Paula when I met her....

Resilience
So I told producers I was Toni Braxton's cousin. That got me an interview with Ryan Seacrest, which got me a full 15 or so minutes of exposure on American Idol. Complete with exit interviews and editing which centered the other rejects around me. It filmed in August but the show wouldn't air until January. I honestly didn't think I would even be on television. I figured if I was, it would just be a small clip of them laughing at my ass and me being on my merry way. I wasn't expecting a feature in People magazine, a gig on MTV's SPRING BREAK and a performance on Donnie Deutch, The Big Idea. It was an embarassing 15 minutes of fame because my singing was less than extraordinary, but it was a fun ride. I got free trips and got to mix and mingle with industry people. The person I didn't get to mix and mingle with was Toni Braxton, however. I felt like she was somewhere laughing at me too. Like, who'se this crazy untalented guy who thinks he's my cousin? That's what I've always imagined her thinking of me. I know she saw the audition because a radio show asked her about it. "Is he your cousin?" They asked. "He might be." She said, But she refused to comment any further on my "talent" level. She could have read me to the Gods.

6 Time Grammy Award winner, why stop?
Toni Braxton will never read this but I was up late after seeing her in an a Wendy Williams interview. Hearing her talking about once studying to be a teacher erupted all of these thoughts in my head, namely the things we have in common. I love her to death. I have supported everything she has done. Now that Toni Braxton is quitting music, I feel depressed.
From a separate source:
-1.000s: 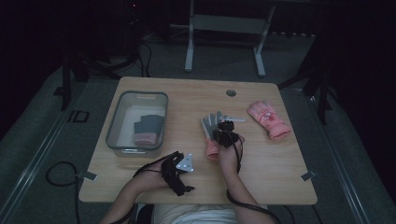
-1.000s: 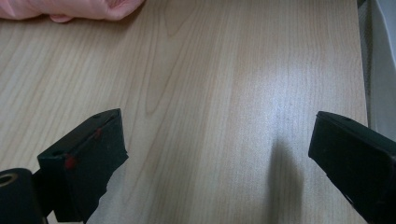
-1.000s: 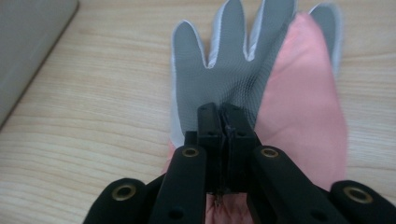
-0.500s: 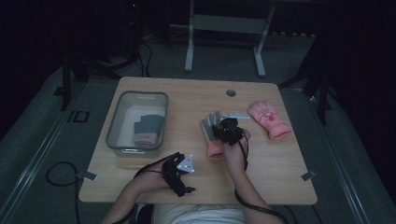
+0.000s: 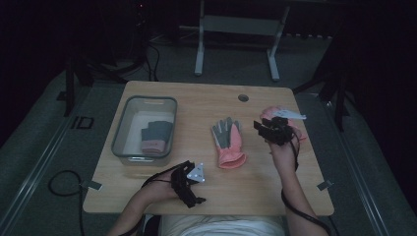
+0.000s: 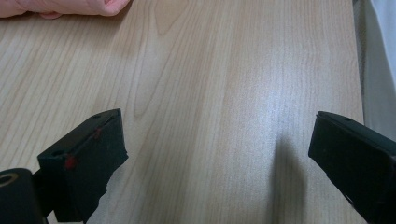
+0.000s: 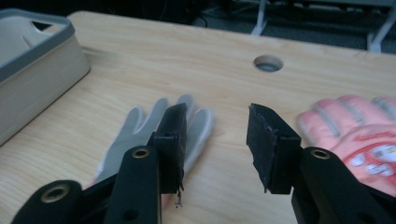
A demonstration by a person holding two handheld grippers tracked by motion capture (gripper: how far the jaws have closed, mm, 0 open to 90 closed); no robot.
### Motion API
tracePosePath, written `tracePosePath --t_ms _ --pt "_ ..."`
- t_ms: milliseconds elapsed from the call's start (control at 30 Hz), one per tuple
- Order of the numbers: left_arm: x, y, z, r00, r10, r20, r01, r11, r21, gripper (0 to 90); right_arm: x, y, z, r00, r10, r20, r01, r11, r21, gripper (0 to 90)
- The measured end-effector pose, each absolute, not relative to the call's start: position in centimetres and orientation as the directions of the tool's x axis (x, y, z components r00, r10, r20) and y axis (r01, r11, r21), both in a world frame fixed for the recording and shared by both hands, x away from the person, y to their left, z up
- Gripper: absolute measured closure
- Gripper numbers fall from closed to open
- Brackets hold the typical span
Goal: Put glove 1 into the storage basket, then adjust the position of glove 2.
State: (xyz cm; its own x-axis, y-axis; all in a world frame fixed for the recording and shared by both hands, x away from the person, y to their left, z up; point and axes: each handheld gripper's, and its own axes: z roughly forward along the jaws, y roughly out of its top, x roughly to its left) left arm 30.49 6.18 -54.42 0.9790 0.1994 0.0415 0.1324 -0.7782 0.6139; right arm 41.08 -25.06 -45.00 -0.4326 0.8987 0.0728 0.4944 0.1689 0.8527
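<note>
Right gripper (image 5: 273, 129) up between grey glove (image 5: 227, 141) and pink glove (image 7: 359, 135), jaws just been opening, nothing inside. Left gripper (image 5: 188, 183) low on table (image 5: 206, 103), jaws wide apart, empty.

From above, your right tongs (image 5: 276, 129) cover most of the pink glove (image 5: 296, 129) at the counter's far right, so you cannot tell how it lies. In the right gripper view this same glove (image 7: 359, 135) is blurred and cut by the right edge. The grey-palmed glove (image 7: 140, 135) is partly hidden behind one jaw (its cuff is not visible there). The bin (image 7: 32, 70) is cut off at the left edge.
</note>
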Motion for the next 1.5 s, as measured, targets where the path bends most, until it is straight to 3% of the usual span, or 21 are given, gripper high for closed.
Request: tracePosePath --t_ms 167,333,533,800,1033,1233,1367,1500 --pt "30.4 6.3 -54.4 0.98 0.195 0.049 0.126 -0.784 0.607 3.5 42.4 -29.1 -45.2 -0.472 0.882 0.001 0.445 0.237 0.863 56.1" --pt "30.4 6.5 -54.2 0.976 0.209 0.056 0.129 -0.77 0.625 3.5 44.3 -33.3 -46.4 -0.483 0.875 -0.036 0.475 0.296 0.828 61.4" --pt "30.3 6.5 -54.3 0.976 0.207 0.065 0.126 -0.784 0.608 3.5 46.9 -36.7 -47.0 -0.481 0.872 -0.088 0.496 0.353 0.793 53.8" --pt "30.2 6.5 -54.4 0.979 0.198 0.056 0.127 -0.795 0.594 3.5 50.6 -37.4 -49.5 -0.48 0.874 -0.084 0.579 0.387 0.717 49.8" --pt "30.5 7.0 -54.2 0.975 0.218 0.051 0.144 -0.782 0.606 3.6 52.4 -37.0 -51.9 -0.504 0.847 -0.172 0.588 0.482 0.649 46.0" --pt "30.5 6.8 -54.5 0.976 0.207 0.068 0.13 -0.802 0.584 3.5 52.3 -37.1 -52.6 -0.506 0.852 -0.137 0.6 0.462 0.653 54.5" --pt "30.6 6.9 -54.4 0.975 0.208 0.077 0.125 -0.804 0.582 3.6 52.4 -37.4 -52.8 -0.481 0.875 -0.061 0.638 0.396 0.66 67.3" --pt "30.6 7.0 -54.4 0.976 0.205 0.072 0.126 -0.804 0.582 3.6 52.2 -36.8 -52.5 -0.42 0.905 -0.067 0.664 0.357 0.657 82.5"
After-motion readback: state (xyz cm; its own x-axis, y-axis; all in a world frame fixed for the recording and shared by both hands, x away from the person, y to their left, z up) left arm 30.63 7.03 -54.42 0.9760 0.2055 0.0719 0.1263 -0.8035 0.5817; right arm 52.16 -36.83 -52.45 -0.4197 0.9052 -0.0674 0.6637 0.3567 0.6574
I feel like I've been through so much war and she really needs to at least finish her music career on a high note. I sang her song on national television and got laughed at and JUMPED on my college campus because of that audition. NO, TONI YOU NEED TO MAKE ANOTHER ALBUM!

Even if only one person buys your music, you have at least changed one life. Toni Braxton saved my life, more than once. Her sultry contralto sang me out of suicide more than once. The hope of becoming an entertainer of some sort, just like her, kept me going. The way she wasn't afraid to be vulnerable in her music helped me to come out of my shell. She helped the shy, insecure, self-hating boy who just wanted to be "normal" and kiss the girls. She helped him to breathe again.